**Data extracted from a collection:**

--------------------------------------------------

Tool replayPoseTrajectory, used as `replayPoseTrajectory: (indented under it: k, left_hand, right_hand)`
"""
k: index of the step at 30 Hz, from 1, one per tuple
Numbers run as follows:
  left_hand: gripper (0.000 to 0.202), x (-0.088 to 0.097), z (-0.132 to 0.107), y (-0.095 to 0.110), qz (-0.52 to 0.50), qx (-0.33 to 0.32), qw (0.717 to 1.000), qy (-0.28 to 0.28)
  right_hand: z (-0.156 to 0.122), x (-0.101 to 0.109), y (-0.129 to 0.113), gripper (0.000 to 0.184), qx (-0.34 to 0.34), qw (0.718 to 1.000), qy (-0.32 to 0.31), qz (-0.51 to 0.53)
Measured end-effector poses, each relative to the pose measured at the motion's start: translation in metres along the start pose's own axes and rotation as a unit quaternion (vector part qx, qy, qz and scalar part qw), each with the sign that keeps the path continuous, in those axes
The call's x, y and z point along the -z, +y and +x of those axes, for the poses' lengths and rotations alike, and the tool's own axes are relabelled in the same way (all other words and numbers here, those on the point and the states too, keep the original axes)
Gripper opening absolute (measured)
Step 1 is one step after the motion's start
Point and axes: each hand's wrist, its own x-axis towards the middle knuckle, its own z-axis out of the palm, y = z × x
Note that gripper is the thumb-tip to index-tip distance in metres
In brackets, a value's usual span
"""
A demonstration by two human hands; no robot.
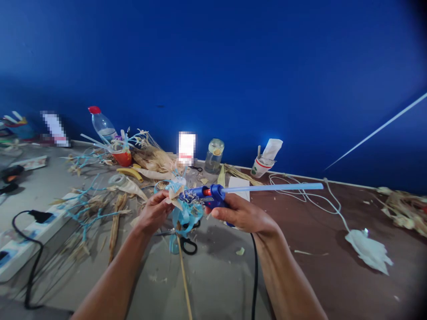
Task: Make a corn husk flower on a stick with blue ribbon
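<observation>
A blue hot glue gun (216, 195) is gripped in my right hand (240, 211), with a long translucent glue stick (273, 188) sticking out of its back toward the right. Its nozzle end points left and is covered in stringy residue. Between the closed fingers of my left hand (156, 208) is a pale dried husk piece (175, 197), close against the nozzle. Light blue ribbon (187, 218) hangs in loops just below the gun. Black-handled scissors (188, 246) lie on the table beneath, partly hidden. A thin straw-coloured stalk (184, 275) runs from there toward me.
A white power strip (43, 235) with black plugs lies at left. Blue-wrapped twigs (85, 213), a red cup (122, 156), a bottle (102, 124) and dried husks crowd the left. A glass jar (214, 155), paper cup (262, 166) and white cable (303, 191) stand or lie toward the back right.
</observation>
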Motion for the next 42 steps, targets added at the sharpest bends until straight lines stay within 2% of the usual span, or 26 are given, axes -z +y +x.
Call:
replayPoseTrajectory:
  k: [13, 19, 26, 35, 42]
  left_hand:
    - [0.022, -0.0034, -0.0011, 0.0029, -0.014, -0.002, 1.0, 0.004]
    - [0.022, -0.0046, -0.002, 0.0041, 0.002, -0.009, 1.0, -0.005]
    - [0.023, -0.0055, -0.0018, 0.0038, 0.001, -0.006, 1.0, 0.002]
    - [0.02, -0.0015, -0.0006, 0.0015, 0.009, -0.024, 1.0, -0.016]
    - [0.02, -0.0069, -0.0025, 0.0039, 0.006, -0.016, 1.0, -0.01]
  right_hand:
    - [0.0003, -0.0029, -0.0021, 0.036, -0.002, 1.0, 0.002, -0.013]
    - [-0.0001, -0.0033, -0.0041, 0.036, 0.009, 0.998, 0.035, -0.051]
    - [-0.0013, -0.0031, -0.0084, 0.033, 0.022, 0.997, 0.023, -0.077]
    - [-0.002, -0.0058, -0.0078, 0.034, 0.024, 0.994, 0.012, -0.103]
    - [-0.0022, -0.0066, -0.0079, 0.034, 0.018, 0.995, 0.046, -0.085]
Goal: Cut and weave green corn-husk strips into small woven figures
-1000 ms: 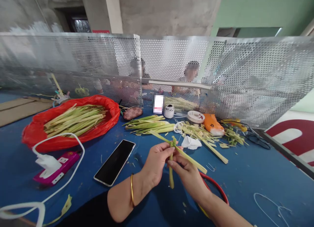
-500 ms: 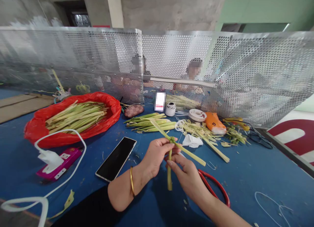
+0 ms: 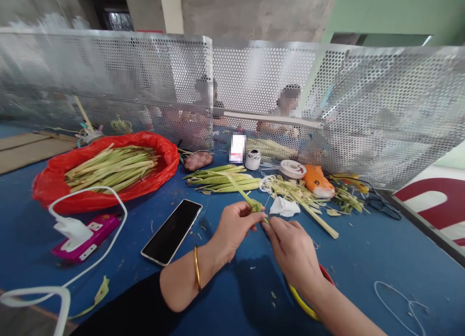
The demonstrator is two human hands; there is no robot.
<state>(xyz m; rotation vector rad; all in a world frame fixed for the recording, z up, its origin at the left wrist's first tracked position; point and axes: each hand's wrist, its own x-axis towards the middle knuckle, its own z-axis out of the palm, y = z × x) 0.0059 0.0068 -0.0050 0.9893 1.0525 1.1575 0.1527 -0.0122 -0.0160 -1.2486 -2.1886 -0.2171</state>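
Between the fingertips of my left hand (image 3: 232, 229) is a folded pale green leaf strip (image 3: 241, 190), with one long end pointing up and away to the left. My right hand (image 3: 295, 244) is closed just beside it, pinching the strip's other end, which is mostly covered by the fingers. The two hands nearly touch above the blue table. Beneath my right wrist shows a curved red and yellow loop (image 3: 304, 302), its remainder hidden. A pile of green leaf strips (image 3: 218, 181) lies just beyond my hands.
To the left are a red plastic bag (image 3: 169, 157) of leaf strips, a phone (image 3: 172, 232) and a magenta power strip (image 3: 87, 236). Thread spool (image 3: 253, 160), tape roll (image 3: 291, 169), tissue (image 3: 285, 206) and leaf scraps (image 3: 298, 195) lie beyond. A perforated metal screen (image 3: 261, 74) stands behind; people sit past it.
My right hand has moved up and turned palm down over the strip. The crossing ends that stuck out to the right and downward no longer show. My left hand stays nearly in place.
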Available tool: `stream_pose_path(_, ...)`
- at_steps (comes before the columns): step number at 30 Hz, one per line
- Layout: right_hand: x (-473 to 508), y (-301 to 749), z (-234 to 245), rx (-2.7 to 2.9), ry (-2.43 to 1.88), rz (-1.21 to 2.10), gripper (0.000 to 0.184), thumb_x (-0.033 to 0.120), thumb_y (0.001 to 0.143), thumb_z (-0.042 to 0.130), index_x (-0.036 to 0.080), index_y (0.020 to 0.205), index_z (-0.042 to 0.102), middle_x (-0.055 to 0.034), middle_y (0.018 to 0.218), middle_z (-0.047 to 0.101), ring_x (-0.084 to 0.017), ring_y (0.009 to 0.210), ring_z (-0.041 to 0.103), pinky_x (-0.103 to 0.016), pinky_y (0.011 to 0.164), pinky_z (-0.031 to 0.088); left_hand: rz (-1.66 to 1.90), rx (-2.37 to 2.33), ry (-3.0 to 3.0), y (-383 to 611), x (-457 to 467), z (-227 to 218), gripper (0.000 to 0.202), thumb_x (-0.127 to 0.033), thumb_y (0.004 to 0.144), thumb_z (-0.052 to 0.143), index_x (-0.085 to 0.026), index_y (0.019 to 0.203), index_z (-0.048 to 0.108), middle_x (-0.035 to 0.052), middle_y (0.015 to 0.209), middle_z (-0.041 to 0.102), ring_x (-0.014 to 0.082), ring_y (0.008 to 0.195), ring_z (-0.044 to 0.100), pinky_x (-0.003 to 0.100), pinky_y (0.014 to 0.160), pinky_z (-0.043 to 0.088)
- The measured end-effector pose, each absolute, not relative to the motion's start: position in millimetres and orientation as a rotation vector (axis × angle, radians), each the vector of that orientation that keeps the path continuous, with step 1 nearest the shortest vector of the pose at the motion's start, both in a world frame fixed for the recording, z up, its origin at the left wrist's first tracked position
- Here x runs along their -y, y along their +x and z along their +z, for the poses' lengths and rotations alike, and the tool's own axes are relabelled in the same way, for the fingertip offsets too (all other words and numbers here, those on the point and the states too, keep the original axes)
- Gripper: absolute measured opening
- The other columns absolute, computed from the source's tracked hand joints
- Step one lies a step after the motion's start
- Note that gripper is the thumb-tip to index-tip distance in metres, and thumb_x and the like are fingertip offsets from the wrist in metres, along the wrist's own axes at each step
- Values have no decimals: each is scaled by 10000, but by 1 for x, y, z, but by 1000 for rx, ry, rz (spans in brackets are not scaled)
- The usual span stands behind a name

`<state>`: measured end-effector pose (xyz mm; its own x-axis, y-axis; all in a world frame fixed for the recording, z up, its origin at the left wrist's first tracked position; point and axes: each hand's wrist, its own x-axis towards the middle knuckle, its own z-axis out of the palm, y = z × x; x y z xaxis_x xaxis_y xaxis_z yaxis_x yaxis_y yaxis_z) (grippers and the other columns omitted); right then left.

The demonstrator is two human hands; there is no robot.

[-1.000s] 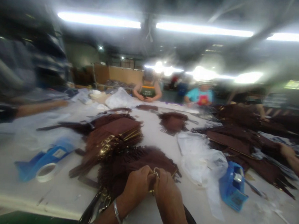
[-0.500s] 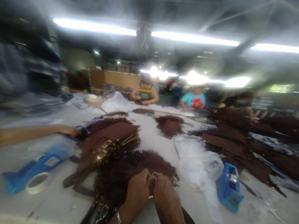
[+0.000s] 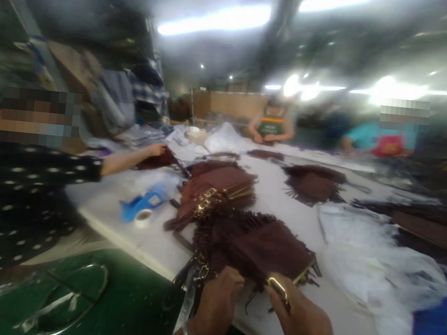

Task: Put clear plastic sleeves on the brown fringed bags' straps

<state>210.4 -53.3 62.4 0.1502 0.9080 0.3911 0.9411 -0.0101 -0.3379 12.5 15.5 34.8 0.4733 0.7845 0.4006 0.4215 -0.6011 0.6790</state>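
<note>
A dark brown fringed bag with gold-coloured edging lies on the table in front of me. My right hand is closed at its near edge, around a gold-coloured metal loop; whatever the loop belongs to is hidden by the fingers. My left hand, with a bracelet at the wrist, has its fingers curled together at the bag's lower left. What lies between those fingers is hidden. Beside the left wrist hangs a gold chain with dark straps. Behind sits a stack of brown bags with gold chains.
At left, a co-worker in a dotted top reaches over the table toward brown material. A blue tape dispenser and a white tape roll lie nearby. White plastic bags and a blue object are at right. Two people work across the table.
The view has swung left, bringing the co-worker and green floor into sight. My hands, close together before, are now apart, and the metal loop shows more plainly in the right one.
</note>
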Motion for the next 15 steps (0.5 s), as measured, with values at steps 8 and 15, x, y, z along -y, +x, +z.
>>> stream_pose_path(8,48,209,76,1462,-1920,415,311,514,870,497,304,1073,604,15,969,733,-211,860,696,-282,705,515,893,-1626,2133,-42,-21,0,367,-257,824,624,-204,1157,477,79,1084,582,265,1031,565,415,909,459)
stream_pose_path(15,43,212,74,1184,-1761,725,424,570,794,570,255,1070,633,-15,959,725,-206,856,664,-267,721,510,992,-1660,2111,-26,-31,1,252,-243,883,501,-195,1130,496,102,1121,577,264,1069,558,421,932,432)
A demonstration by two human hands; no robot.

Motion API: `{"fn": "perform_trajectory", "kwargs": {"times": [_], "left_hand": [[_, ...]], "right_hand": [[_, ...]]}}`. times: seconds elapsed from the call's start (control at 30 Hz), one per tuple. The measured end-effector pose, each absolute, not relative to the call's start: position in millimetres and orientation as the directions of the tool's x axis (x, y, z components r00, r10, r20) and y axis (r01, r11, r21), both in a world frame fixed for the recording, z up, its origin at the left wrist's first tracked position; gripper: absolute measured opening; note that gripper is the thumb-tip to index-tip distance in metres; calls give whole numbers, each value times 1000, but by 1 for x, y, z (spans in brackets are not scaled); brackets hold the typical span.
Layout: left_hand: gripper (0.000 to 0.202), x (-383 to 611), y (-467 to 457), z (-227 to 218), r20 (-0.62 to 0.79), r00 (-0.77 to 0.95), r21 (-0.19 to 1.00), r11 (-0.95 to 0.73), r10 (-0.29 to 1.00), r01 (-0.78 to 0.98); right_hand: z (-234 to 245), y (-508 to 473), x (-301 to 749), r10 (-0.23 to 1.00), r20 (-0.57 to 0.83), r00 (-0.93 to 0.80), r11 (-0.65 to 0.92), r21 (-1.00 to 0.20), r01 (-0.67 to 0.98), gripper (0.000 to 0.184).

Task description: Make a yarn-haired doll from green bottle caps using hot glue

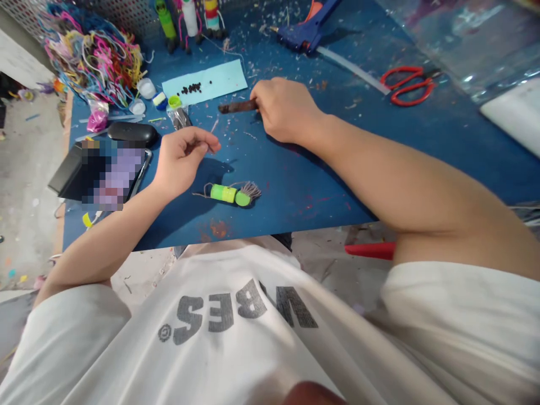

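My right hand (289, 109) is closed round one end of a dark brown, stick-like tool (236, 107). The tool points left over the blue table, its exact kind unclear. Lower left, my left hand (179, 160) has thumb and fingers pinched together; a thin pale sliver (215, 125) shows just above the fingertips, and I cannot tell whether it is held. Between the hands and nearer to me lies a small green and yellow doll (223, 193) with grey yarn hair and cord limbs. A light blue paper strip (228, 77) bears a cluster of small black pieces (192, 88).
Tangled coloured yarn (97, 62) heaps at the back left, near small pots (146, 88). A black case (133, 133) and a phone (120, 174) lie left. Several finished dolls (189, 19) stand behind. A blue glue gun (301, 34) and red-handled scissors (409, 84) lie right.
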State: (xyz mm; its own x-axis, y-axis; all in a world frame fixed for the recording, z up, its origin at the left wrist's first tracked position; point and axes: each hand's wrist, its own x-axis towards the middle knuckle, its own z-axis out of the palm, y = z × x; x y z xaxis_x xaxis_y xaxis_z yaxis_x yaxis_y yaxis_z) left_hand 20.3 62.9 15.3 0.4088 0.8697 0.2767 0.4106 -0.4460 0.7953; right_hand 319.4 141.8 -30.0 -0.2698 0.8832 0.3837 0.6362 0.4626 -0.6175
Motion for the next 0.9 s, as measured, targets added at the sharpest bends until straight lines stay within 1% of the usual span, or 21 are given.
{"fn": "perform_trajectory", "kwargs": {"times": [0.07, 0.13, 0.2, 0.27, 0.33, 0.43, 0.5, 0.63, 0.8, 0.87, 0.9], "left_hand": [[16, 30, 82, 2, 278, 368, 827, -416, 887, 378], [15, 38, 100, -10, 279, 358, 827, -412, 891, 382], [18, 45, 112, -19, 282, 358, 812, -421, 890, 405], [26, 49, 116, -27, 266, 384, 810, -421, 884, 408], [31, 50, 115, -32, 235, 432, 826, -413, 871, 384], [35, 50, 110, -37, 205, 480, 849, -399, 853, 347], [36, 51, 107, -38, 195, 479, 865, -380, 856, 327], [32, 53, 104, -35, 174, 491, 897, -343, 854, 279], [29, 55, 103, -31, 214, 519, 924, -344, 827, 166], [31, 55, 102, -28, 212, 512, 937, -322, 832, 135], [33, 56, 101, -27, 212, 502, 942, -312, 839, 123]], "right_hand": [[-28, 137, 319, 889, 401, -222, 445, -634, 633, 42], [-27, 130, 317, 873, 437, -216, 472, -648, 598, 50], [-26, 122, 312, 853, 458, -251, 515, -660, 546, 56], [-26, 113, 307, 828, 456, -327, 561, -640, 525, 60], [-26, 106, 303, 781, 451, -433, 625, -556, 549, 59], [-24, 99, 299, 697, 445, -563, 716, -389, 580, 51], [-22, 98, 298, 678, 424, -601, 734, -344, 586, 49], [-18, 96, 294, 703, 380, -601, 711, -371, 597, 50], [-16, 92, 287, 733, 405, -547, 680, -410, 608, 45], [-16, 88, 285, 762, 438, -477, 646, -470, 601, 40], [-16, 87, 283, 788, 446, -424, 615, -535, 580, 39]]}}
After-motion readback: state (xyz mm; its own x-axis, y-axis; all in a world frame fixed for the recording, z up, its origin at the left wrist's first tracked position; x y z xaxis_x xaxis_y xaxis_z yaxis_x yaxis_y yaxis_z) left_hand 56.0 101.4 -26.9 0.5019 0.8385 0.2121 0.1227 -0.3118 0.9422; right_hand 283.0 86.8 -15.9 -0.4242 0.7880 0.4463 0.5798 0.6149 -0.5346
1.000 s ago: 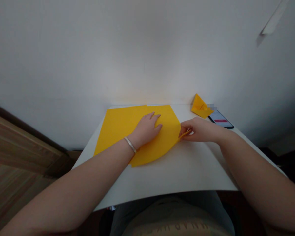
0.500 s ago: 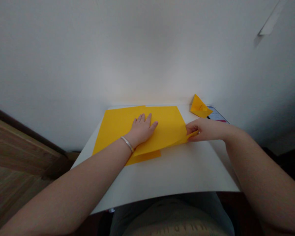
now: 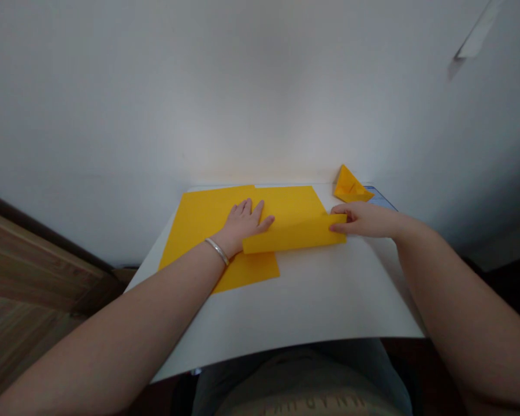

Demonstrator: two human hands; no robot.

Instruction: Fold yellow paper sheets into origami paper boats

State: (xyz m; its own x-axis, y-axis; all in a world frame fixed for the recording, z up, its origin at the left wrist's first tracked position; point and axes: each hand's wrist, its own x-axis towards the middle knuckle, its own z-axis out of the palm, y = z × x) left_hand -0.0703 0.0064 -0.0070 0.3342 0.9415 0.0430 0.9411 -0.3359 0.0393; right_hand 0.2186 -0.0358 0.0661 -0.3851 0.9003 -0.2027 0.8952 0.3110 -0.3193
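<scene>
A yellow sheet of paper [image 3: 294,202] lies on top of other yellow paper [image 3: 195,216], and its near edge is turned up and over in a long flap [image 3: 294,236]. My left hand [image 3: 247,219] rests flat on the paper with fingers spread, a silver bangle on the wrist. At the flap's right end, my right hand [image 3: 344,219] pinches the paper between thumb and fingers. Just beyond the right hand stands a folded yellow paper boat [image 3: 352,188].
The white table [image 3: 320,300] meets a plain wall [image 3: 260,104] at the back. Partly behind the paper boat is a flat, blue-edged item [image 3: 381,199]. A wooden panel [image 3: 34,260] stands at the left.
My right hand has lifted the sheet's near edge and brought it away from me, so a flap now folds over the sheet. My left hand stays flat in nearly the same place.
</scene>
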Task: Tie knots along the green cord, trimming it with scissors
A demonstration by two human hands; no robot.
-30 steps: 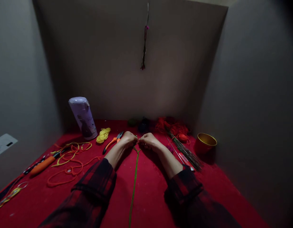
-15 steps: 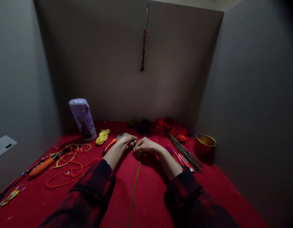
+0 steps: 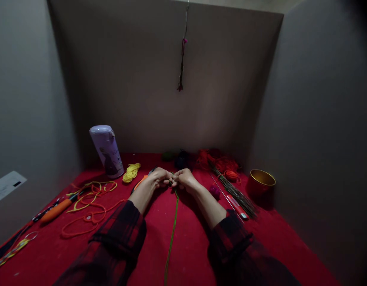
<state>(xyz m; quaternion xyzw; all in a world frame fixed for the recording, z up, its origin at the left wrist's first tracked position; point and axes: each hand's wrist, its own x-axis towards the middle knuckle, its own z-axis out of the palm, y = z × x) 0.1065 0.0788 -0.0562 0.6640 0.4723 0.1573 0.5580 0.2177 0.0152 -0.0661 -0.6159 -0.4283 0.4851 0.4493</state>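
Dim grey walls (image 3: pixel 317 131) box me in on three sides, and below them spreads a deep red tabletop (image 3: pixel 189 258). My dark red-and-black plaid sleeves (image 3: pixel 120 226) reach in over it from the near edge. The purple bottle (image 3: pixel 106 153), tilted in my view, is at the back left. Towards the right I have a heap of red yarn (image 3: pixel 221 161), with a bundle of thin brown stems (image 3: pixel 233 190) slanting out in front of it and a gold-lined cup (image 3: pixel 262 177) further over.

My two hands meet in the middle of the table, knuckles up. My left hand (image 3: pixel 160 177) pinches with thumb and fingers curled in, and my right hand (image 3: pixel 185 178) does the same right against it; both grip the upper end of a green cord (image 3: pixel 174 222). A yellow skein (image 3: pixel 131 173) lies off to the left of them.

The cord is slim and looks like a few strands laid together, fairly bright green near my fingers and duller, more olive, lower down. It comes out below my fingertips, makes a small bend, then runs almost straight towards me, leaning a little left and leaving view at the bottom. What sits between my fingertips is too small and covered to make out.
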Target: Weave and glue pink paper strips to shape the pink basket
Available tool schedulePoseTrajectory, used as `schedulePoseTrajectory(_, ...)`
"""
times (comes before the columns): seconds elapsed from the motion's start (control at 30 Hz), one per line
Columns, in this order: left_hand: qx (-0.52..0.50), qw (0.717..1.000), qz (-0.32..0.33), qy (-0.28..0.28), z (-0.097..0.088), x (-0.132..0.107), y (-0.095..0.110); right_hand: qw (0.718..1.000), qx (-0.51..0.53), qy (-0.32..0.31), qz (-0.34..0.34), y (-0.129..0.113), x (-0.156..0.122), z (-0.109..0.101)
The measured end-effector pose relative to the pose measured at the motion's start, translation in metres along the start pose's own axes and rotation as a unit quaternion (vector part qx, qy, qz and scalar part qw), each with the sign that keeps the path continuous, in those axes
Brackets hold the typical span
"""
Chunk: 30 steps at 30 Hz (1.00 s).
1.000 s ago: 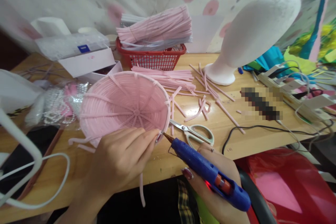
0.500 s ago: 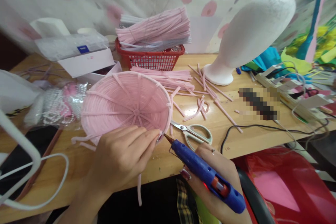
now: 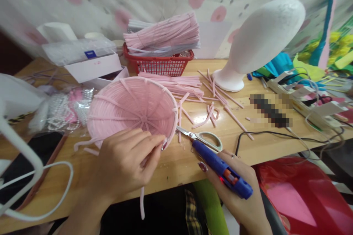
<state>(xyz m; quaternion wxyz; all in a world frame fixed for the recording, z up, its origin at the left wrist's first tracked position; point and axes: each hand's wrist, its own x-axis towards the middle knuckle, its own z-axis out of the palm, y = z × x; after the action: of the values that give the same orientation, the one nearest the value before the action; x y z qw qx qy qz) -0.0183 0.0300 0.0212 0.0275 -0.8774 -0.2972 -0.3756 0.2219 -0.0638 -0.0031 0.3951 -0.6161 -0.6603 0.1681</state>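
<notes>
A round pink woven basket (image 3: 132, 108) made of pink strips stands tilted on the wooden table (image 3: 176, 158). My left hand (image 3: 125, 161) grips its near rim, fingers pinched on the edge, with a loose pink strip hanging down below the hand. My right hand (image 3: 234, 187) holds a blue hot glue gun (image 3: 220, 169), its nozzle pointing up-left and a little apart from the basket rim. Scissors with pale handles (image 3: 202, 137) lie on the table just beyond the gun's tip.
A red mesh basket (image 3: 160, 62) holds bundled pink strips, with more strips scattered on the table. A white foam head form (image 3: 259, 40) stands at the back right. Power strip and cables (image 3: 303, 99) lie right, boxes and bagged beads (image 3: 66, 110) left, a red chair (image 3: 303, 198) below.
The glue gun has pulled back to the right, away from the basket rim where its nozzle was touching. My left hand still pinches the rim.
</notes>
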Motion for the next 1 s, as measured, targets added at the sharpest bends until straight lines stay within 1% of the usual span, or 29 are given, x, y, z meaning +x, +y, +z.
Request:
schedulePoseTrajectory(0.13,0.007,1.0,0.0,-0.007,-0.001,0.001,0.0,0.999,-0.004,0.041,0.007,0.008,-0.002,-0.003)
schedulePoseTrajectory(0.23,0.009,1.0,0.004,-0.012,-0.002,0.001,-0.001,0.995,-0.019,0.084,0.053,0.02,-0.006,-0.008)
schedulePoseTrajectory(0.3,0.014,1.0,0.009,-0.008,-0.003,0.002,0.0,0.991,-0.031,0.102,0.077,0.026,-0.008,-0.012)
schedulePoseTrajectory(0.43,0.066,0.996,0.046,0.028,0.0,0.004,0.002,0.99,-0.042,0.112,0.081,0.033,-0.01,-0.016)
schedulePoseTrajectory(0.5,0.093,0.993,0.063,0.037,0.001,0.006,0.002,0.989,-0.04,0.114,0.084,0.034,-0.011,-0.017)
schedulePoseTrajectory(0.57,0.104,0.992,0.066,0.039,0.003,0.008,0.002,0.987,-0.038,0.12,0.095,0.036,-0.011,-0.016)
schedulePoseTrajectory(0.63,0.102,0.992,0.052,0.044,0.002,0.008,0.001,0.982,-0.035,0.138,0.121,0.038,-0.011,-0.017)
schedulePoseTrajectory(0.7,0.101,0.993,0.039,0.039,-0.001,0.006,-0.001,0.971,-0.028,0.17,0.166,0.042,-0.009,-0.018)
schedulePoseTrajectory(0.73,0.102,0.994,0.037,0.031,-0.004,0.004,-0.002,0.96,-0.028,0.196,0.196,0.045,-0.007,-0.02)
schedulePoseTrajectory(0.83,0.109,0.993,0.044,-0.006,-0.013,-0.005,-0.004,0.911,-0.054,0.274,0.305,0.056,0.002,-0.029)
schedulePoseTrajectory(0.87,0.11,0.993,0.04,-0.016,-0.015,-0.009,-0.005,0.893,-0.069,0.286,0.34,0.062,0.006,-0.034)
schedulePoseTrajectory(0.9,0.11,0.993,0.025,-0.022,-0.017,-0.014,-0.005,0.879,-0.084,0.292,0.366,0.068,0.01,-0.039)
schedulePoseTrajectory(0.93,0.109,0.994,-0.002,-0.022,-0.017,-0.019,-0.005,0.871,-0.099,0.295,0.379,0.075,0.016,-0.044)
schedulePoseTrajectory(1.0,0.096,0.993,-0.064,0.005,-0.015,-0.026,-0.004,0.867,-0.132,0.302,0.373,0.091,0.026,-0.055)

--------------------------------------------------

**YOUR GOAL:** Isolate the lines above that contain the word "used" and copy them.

**THE ANSWER:**
Tool replayPoseTrajectory, used as `replayPoseTrajectory: (indented under it: k, left_hand, right_hand)`
Available tool schedulePoseTrajectory, used as `schedulePoseTrajectory(_, ...)`

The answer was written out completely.